Last month's U.S. Supreme Court decision in Fisher v. University of Texas at Austin is generating a lot of heat about the topic of higher education admissions and racial inequity. In the short-term, the decision will do little to address the massive gaps in educational achievement in this country linked to race and class ... persistent and pernicious inequities that have plagued us since the Brown v. Board of Education decision was handed down almost 60 years ago.
The Fisher decision revives a longstanding debate about the tradeoffs between equity and excellence. In truth, American society can ill afford to make a choice between the two. We must insist on both, and we must strive to reach a new standard of educational achievement that matches the nation's current and future needs.
A new report from the Georgetown Center on Education and the Workforce shows that of the 55 million jobs that will be created by the end of this decade, 40 million will require a postsecondary education -- a certificate or degree that is beyond the high school degree. With two-thirds of all jobs being created requiring postsecondary credential, it's clear that our national goal must be to ensure that at least 60 percent of all Americans obtain a high-quality postsecondary degree, certificate or other credential. Unfortunately, Lumina Foundation's data shows that less than 40 percent of Americans currently hold at least an associate degree, with probably less than 5 percent more holding a certificate or other non-degree credential.
The 60 percent goal can't be reached unless American higher education is both equitable and excellent. On the equity side, the data show that, despite substantial increases in postsecondary enrollment among African American, Hispanic and first-generation students (those whose parents did not attend college), the degree attainment gap with whites remains wide.
While 49 percent of working-age non-Hispanic whites (ages 25-64) hold at least a two-year degree, the rate is just 32 percent among African Americans in that age group, 29 percent among Native Americans - and only 22 percent among Hispanics. Enrollment and completion rates show similar gaps at the most selective four-year institutions, such as UT-Austin. These gaps in higher education attainment -- known to be negative predictors of income, health, and employment -- must be addressed if our society is to thrive.
A system where low-income students and students of color are concentrated in institutions with less academic rigor multiplies inequity and the likelihood for long-term success. The Georgetown Center recently reported that, between 1994 and 2008, 68 percent of African American enrollment and 72 percent of new Hispanic enrollment was at open-admission four-year colleges and two-year colleges. Over the same period, 82 percent of new white enrollment was at the 464 most selective four-year colleges. While admissions selectivity and high quality are not synonymous, there is a strong connection that cannot be ignored.
These separate postsecondary pathways have consequences. They lead to unequal educational opportunities and economic outcomes. For example, African American and Hispanics are more likely to drop out of college, while whites are more likely to complete bachelor's degrees and attend graduate school. In fact, 76 percent of the nation's professional degree holders are white -- and workers with advanced degrees earn more, contribute more in taxes, are more involved civically and socially, and consume fewer public resources compared to college dropouts.
The evidence is compelling that, decades after Brown v.

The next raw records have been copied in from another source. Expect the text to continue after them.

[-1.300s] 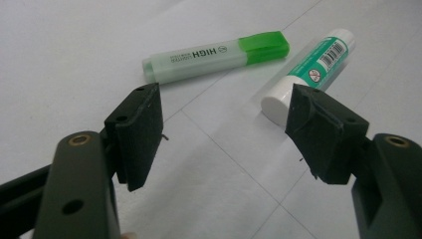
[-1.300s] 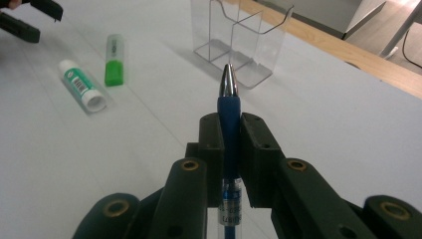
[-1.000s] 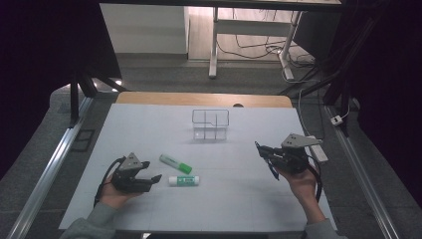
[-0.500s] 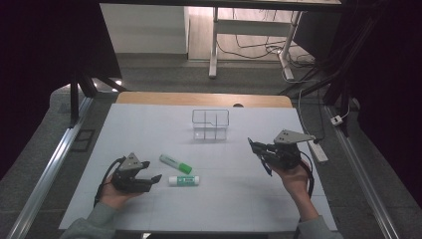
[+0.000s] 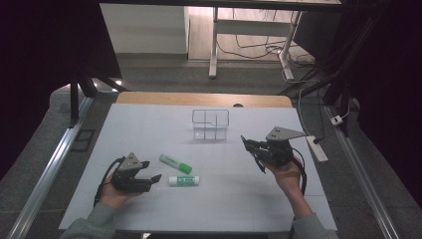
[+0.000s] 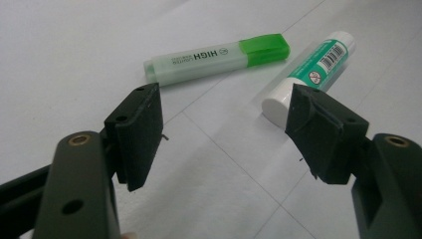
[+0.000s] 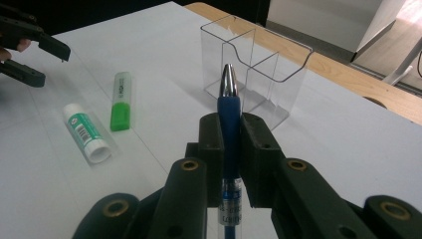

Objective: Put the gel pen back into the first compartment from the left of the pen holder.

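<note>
A clear plastic divided holder (image 7: pixel 259 74) is stood mid-table. Near it, right, a blue ballpoint pen (image 7: pixel 229 124) is clamped by the right gripper (image 7: pixel 230 130). Left of it, the left gripper (image 6: pixel 224 124) is held wide — empty — beside a green highlighter (image 6: pixel 219 57) and white glue stick (image 6: pixel 311 72).

You are holding a blue pen (image 7: pixel 229 119) with a silvery tip, and it is pointing up and away from you toward the clear plastic organizer (image 7: pixel 256 69), which is standing upright on the white table with its open compartments facing up. The pen's lower barrel is looking transparent with print on it, though that part is sitting too close to read. A pale highlighter (image 6: pixel 216 57) with a bright green cap is lying flat beside a glue stick (image 6: pixel 308 74) with a white cap and teal label, the two near each other but not touching.
</note>
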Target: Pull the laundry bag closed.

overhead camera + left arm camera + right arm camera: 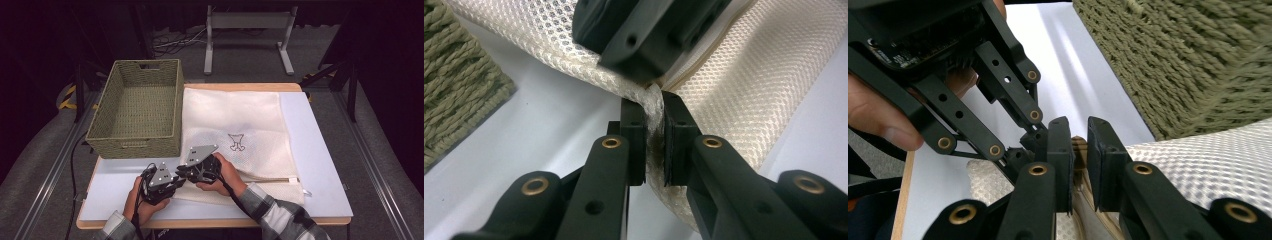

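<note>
At the near left corner of the cream mesh laundry bag, the left gripper has its black jaws pressed together on a pinch of the netting, the fabric bunched between the pads. Just beside it, the right gripper has its jaws narrowed onto the bag's edge, where a tan zipper band sits in the slim gap; they have just been closing, and the pads look to be gripping it. Both tools meet tip to tip in the high view, each held in a hand with a plaid sleeve behind the right one. The bag lies flat on a pale blue-white tabletop with a wooden rim. An olive woven rectangular basket stands just left of the bag, touching its edge. Beyond the table, dark carpet, cables and a grey metal stand fill the dim room.
</note>
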`<move>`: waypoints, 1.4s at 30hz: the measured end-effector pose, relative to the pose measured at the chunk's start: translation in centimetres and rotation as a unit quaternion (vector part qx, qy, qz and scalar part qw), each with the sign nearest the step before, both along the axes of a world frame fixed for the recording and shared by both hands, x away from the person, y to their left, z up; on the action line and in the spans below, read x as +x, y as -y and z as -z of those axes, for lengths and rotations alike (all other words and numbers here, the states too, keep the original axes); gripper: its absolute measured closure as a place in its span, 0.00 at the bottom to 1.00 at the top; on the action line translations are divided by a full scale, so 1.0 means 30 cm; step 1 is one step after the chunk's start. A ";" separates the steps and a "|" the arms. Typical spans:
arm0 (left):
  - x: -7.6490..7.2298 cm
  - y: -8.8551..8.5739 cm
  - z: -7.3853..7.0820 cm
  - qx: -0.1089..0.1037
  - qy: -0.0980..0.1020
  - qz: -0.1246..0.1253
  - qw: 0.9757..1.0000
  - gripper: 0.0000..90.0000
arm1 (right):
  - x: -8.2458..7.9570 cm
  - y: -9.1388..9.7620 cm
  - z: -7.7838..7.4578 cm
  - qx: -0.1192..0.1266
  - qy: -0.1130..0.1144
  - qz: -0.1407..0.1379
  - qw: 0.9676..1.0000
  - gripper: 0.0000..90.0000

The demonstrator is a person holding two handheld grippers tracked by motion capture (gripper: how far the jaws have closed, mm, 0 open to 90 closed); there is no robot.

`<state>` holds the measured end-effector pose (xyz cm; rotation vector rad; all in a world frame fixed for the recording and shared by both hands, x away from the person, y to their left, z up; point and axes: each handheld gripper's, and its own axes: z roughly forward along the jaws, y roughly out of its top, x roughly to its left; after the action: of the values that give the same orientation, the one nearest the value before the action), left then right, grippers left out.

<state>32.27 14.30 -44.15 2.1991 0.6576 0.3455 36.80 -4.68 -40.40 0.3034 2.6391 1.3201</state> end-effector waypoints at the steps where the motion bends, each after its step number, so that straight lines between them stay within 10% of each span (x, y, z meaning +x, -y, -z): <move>1: 0.000 0.000 0.000 0.000 0.000 -0.001 1.000 0.92 | 0.000 0.006 -0.002 0.002 -0.001 0.001 1.000 0.90; 42: 0.006 -0.014 -0.010 -0.013 -0.005 -0.001 1.000 0.89 | -0.005 0.053 0.058 -0.060 0.004 -0.012 0.998 0.91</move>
<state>32.44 14.72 -43.86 2.1766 0.6663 0.3264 36.65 -6.26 -42.13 0.2500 2.7105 1.1601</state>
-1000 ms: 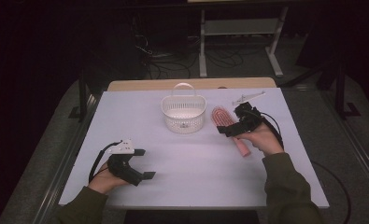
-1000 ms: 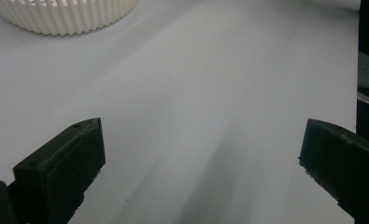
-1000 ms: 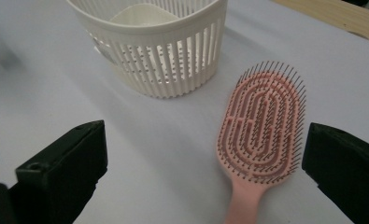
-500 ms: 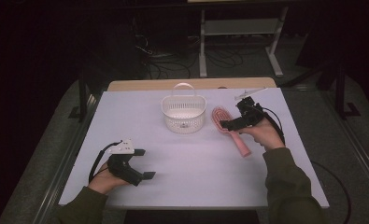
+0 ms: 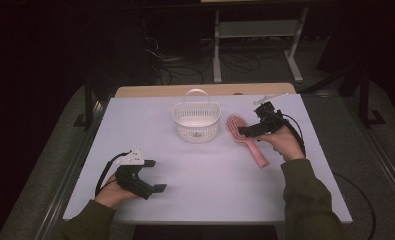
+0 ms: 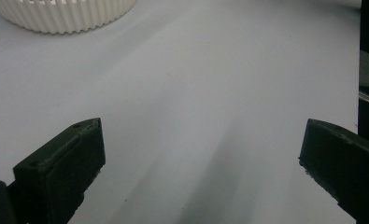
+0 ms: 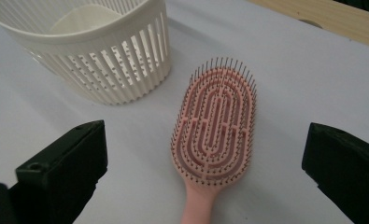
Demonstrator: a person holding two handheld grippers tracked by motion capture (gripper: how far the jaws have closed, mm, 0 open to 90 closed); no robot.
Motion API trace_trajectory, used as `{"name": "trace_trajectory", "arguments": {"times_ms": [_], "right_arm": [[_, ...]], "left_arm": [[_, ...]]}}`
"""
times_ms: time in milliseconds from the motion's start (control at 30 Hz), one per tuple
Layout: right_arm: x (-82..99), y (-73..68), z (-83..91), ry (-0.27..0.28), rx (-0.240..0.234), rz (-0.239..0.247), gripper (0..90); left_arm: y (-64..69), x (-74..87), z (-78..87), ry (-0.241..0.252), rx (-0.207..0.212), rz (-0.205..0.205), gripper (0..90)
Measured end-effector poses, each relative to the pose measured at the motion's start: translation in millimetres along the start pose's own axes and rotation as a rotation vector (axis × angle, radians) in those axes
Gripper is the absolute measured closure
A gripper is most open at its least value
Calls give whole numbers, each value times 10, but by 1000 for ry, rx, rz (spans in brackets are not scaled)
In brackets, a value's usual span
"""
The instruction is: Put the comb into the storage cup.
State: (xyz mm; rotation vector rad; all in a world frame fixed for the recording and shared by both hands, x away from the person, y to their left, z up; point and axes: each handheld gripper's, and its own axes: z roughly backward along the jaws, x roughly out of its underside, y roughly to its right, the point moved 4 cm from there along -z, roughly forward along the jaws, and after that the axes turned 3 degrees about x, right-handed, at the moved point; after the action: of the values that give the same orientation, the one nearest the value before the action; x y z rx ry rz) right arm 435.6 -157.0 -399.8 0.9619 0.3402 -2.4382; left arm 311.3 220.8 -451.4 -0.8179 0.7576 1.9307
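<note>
A pink paddle hairbrush (image 7: 215, 135) lies flat on the white worktop (image 5: 210, 170), bristles facing up, in the far right part of the surface. Its oval head points toward the far edge and its handle runs back toward the person's side. Just beside the head, to its left, stands a cream slotted plastic basket (image 5: 196, 120) with a hoop handle, near the middle of the far edge; brush and basket sit close together but do not touch. The right hand-held gripper (image 5: 250, 131) hovers over the brush, its two black jaws spread wide apart, one on each side of the brush head in the right gripper view, with nothing clamped between them. The person's right hand (image 5: 285, 142) holds it from behind, above the brush handle. Well apart, near the front left corner of the worktop, the left hand-held gripper (image 5: 152, 176) rests low over bare surface, its jaws also standing wide apart and holding nothing, with its black cable looping behind it.
</note>
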Motion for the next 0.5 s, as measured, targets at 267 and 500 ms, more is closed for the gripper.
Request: {"name": "trace_trajectory", "arguments": {"times_ms": [267,500], "right_arm": [[19,51,-43,-16,15,-20,1],[37,23,-80,-33,17,-16,1]], "left_arm": [[0,-3,4,-2,-6,-1,0],[11,-9,5,2,-4,-2,0]]}}
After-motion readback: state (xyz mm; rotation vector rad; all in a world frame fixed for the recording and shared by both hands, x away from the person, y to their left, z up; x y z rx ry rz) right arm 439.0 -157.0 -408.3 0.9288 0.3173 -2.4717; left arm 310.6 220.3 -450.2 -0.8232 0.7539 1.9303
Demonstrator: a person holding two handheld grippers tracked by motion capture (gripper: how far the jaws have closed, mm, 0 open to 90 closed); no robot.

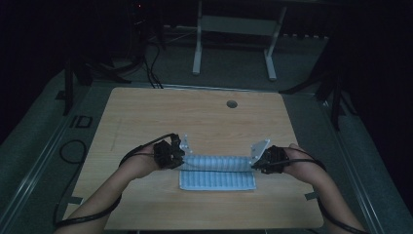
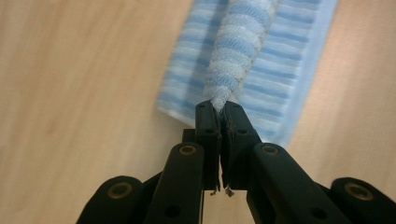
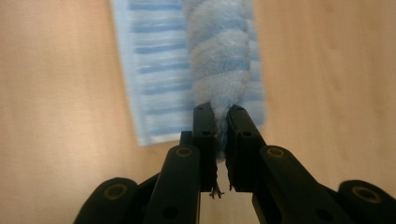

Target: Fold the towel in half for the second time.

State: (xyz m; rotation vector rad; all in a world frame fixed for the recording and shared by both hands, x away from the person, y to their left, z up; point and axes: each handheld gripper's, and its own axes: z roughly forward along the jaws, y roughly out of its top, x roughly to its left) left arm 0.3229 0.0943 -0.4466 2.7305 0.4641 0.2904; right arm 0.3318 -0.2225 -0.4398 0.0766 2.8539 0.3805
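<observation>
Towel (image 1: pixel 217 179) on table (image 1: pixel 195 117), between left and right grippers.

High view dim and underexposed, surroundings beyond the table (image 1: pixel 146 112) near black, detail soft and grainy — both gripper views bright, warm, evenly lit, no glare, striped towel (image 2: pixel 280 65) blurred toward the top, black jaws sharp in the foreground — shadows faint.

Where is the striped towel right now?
In the high view the blue-striped towel lies near the table's front edge, its far edge lifted between the left gripper and right gripper.
</observation>
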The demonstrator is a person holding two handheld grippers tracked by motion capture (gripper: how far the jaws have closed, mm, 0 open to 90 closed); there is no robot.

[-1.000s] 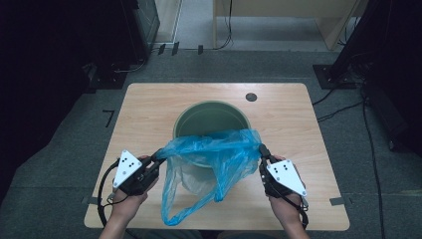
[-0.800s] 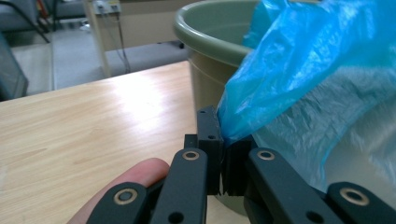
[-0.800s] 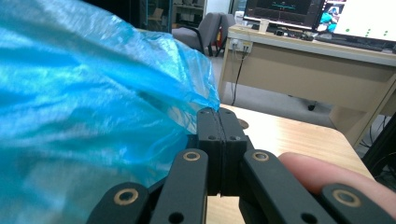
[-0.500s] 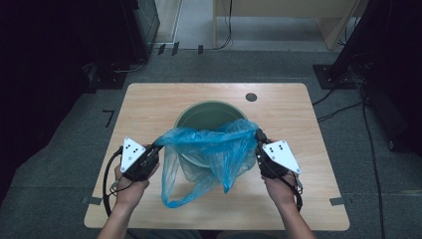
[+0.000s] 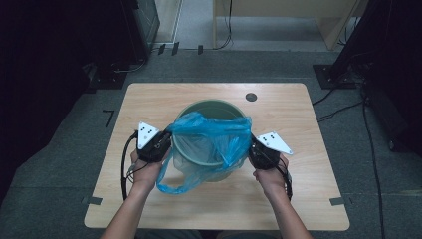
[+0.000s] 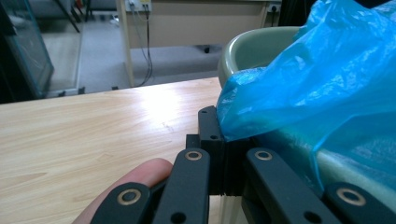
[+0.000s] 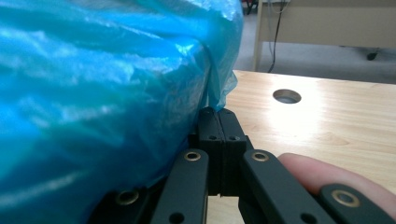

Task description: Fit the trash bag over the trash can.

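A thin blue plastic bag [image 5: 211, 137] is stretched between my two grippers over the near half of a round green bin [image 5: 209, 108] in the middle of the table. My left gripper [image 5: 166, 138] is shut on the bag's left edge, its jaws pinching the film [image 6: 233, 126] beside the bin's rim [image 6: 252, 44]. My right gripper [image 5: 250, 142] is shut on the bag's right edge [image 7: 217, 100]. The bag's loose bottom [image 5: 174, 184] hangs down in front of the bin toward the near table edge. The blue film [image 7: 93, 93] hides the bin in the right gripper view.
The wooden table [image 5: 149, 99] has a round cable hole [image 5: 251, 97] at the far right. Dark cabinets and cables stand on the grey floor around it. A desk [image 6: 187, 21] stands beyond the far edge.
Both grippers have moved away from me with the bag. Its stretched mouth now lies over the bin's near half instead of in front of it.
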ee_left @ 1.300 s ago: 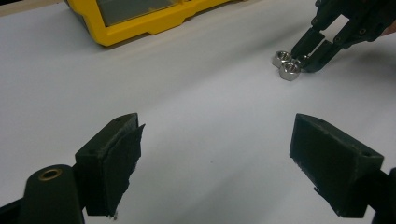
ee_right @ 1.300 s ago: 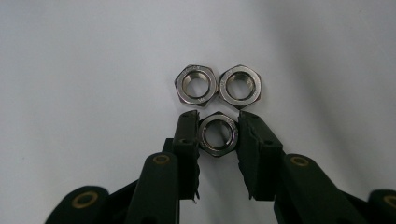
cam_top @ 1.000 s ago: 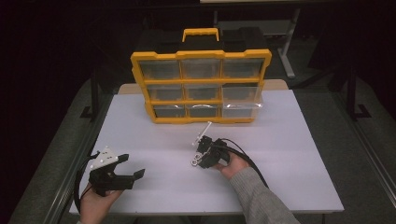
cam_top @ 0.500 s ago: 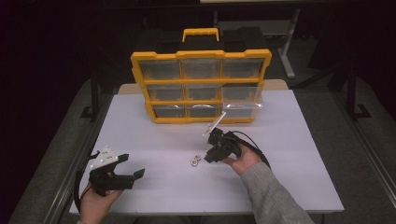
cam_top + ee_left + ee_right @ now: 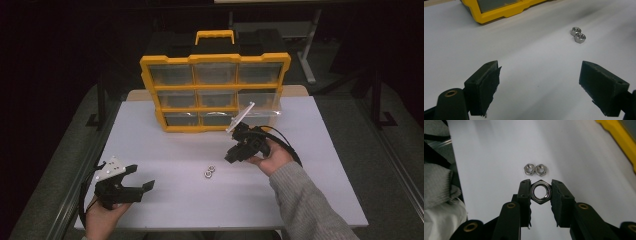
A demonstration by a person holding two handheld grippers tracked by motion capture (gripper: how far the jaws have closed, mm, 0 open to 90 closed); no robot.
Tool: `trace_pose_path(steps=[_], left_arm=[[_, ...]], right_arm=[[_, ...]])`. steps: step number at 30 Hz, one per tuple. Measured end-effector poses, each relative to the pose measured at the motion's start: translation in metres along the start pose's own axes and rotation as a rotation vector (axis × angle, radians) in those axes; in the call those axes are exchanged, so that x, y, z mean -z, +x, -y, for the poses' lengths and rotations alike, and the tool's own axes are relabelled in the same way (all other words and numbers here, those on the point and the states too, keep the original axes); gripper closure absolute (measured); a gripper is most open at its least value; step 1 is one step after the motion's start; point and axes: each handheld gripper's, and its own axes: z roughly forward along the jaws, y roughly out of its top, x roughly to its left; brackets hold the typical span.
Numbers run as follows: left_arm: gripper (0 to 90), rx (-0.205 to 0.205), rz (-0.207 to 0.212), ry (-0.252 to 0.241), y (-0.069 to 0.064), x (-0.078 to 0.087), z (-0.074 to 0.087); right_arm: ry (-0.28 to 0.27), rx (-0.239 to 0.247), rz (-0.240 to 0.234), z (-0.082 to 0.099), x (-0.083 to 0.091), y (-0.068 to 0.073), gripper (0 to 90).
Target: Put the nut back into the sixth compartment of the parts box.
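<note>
Nut [image 5: 540,192] between right gripper [image 5: 540,192] jaws

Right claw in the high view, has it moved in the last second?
Yes. The right claw lifted off the two small steel hex nuts, toward the yellow plastic compartment organizer, carrying another hex nut.

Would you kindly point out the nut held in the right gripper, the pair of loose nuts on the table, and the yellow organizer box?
held nut [image 5: 540,191]: right gripper view, its metal ring.
loose nuts [image 5: 209,172]: high view, where the two meet.
organizer box [image 5: 215,58]: high view, top yellow frame.
</note>
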Motion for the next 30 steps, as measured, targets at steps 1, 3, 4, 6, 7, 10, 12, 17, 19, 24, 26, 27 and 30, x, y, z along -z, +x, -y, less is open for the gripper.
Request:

Board, race and class still matter -- and the rejected notion of "separate but equal" remains a part of higher education's landscape. As the Century Foundation recently reported, the increasing economic and racial stratification of colleges and universities is troubling because largely separate educational systems for mostly rich and white students, and for mostly poor and minority students, are rarely equal.
That's why it continues to be important to recognize the importance of, and support, the use of race as one factor as it is applied in the undergraduate admissions policies of schools like UT-Austin. But it's also true that there needs to be as much, if not more, energy focused on creating a higher education system that is student centered -- one where excellence and equity are the co-driving forces of success. The focus should be on multiple pathways for many more of today's 21st century students to succeed at all different types of postsecondary institutions.
So what are the characteristics of such a system? There are at least three that are essential. First, it must deliver high-quality education to the growing numbers of low-income, first-generation, minority and adult students who represent our future as a nation. Equity would have to be an integral part of institutional history, values and priorities. In short, we need a truly student-centered system -- one committed to both access and success -- and one that provides the support that all students need to succeed.
Second, postsecondary degrees and credentials must be defined by learning and competencies -- not by time spent in classrooms and on campuses. For many, credentials must also be linked to skills that are genuinely valued in the workplace and can be linked to future economic opportunities.
Third, higher education must be affordable. Costs must be more predictable, transparent and aligned with federal and state aid programs. And students and institutions must be given incentives to increase completion rates and close achievement gaps.
Increasing high education attainment to 60 percent is achievable, and it is urgent. But we cannot reach the goal by conducting business as usual. The time for action is now ... as we move beyond the Fisher case to the important work of redesigning our system of higher education to meet the needs of our 21st century economy and society.